- _WORK TO COMPLETE_
Beginning with the first entry, set down each one exactly as shown.

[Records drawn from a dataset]
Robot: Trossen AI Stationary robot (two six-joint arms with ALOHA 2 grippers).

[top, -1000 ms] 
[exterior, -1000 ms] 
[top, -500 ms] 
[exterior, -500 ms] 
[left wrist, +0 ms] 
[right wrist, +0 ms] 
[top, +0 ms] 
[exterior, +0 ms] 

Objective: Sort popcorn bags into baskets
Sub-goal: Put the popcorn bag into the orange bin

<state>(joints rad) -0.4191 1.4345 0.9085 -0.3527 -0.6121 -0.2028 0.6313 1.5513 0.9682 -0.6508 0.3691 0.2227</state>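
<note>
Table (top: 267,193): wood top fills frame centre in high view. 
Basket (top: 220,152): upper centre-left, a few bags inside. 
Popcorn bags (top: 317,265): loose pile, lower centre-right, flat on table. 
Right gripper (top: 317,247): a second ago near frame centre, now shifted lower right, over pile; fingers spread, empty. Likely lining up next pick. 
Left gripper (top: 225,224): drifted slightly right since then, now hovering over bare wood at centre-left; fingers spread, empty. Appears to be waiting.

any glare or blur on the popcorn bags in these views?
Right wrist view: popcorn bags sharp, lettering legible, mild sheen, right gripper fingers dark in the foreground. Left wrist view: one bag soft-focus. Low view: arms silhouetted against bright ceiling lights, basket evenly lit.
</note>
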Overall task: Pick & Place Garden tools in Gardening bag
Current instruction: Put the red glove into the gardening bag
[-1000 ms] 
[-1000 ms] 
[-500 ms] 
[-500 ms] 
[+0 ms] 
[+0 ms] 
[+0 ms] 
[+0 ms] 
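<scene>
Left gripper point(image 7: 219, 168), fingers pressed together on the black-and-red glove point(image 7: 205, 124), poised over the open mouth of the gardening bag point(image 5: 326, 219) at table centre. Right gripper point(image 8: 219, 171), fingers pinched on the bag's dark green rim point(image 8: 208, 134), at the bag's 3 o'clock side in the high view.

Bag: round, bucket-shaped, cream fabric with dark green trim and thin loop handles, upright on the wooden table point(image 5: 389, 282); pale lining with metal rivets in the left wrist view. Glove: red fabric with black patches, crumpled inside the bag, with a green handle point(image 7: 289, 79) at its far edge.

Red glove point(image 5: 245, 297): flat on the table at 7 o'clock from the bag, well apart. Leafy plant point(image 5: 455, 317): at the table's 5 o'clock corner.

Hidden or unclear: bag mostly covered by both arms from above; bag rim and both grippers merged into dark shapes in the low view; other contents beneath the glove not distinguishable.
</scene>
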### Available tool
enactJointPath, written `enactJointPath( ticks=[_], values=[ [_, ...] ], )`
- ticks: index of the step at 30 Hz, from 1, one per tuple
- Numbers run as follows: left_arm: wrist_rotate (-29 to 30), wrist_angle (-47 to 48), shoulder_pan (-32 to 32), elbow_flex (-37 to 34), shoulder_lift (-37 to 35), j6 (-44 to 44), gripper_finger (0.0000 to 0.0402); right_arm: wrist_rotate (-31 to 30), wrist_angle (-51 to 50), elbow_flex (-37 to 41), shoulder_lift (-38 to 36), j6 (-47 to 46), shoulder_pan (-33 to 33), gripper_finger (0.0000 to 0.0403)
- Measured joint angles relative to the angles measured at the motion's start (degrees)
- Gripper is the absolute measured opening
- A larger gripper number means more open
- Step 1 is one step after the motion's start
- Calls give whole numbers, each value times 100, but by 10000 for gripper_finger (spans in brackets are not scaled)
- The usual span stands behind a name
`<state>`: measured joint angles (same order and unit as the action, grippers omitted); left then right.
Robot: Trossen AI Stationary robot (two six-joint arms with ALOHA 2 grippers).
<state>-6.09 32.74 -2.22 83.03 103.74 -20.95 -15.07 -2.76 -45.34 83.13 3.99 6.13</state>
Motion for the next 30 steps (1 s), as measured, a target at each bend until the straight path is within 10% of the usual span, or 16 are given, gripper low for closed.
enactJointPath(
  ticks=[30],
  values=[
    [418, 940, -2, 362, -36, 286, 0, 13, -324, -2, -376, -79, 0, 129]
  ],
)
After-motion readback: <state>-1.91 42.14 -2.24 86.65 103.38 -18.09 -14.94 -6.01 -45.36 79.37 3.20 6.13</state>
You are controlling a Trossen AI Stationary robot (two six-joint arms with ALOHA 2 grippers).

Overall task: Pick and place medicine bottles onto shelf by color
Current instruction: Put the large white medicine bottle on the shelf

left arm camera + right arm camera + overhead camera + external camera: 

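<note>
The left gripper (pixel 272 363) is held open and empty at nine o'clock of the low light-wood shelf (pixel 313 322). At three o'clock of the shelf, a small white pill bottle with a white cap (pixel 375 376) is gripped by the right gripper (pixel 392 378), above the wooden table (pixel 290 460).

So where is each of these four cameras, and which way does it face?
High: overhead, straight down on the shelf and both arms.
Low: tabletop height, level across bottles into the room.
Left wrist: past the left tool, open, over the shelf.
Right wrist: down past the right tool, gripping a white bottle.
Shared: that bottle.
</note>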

- _THE ANSWER_
Robot: Trossen AI Stationary robot (two six-joint arms with ALOHA 2 grippers).

[top, -1000 ms] 
[exterior, -1000 ms] 
[top, -500 ms] 
[exterior, -500 ms] 
[left wrist, +0 ms] 
[right wrist, +0 ms] 
[top, +0 ms] 
[exterior, +0 ms] 

Objective: Sort popcorn bags into baskets
Sub-goal: Put the popcorn bag into the orange bin

<state>(joints rad) -0.4191 1.4345 0.9085 -0.3527 -0.6121 -0.2028 0.6313 1.5513 0.9682 -0.6508 0.3691 0.2227</state>
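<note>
Table (top: 267,193): wood top fills frame centre in high view. 
Basket (top: 220,152): upper centre-left, a few bags inside. 
Popcorn bags (top: 317,265): loose pile, lower centre-right, flat on table. 
Right gripper (top: 317,247): a second ago near frame centre, now shifted lower right, over pile; fingers spread, empty. Likely lining up next pick. 
Left gripper (top: 225,224): drifted slightly right since then, now hovering over bare wood at centre-left; fingers spread, empty. Appears to be waiting.

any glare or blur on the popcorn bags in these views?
Right wrist view: popcorn bags sharp, lettering legible, mild sheen, right gripper fingers dark in the foreground. Left wrist view: one bag soft-focus. Low view: arms silhouetted against bright ceiling lights, basket evenly lit.
</note>
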Overall task: Pick & Place Garden tools in Gardening bag
Current instruction: Put the red glove into the gardening bag
[-1000 ms] 
[-1000 ms] 
[-500 ms] 
[-500 ms] 
[+0 ms] 
[+0 ms] 
[+0 ms] 
[+0 ms] 
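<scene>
Left gripper point(image 7: 219, 168), fingers pressed together on the black-and-red glove point(image 7: 205, 124), poised over the open mouth of the gardening bag point(image 5: 326, 219) at table centre. Right gripper point(image 8: 219, 171), fingers pinched on the bag's dark green rim point(image 8: 208, 134), at the bag's 3 o'clock side in the high view.

Bag: round, bucket-shaped, cream fabric with dark green trim and thin loop handles, upright on the wooden table point(image 5: 389, 282); pale lining with metal rivets in the left wrist view. Glove: red fabric with black patches, crumpled inside the bag, with a green handle point(image 7: 289, 79) at its far edge.

Red glove point(image 5: 245, 297): flat on the table at 7 o'clock from the bag, well apart. Leafy plant point(image 5: 455, 317): at the table's 5 o'clock corner.

Hidden or unclear: bag mostly covered by both arms from above; bag rim and both grippers merged into dark shapes in the low view; other contents beneath the glove not distinguishable.
</scene>
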### Available tool
enactJointPath, written `enactJointPath( ticks=[_], values=[ [_, ...] ], )`
- ticks: index of the step at 30 Hz, from 1, one per tuple
- Numbers run as follows: left_arm: wrist_rotate (-29 to 30), wrist_angle (-47 to 48), shoulder_pan (-32 to 32), elbow_flex (-37 to 34), shoulder_lift (-37 to 35), j6 (-44 to 44), gripper_finger (0.0000 to 0.0402); right_arm: wrist_rotate (-31 to 30), wrist_angle (-51 to 50), elbow_flex (-37 to 41), shoulder_lift (-38 to 36), j6 (-47 to 46), shoulder_pan (-33 to 33), gripper_finger (0.0000 to 0.0403)
- Measured joint angles relative to the angles measured at the motion's start (degrees)
- Gripper is the absolute measured opening
- A larger gripper number means more open
- Step 1 is one step after the motion's start
- Calls give whole numbers, each value times 100, but by 10000 for gripper_finger (spans in brackets are not scaled)
- The usual span stands behind a name
`<state>`: measured joint angles (same order and unit as the action, grippers omitted); left then right.
Robot: Trossen AI Stationary robot (two six-joint arms with ALOHA 2 grippers).
<state>-6.09 32.74 -2.22 83.03 103.74 -20.95 -15.07 -2.76 -45.34 83.13 3.99 6.13</state>
Motion for the next 30 steps (1 s), as measured, a target at each bend until the straight path is within 10% of the usual span, or 16 are given, gripper low for closed.
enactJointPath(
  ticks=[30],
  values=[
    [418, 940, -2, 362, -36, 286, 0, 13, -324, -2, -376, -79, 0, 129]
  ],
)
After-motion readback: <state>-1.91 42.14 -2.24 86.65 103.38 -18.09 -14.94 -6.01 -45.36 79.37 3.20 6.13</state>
You are controlling a Trossen AI Stationary robot (two six-joint arms with ALOHA 2 grippers).

Overall task: Pick and place medicine bottles onto shelf by color
Current instruction: Put the large white medicine bottle on the shelf

left arm camera + right arm camera + overhead camera + external camera: 

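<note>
The left gripper (pixel 272 363) is held open and empty at nine o'clock of the low light-wood shelf (pixel 313 322). At three o'clock of the shelf, a small white pill bottle with a white cap (pixel 375 376) is gripped by the right gripper (pixel 392 378), above the wooden table (pixel 290 460).

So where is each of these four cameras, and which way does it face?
High: overhead, straight down on the shelf and both arms.
Low: tabletop height, level across bottles into the room.
Left wrist: past the left tool, open, over the shelf.
Right wrist: down past the right tool, gripping a white bottle.
Shared: that bottle.
</note>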

The exercise requires no further answer.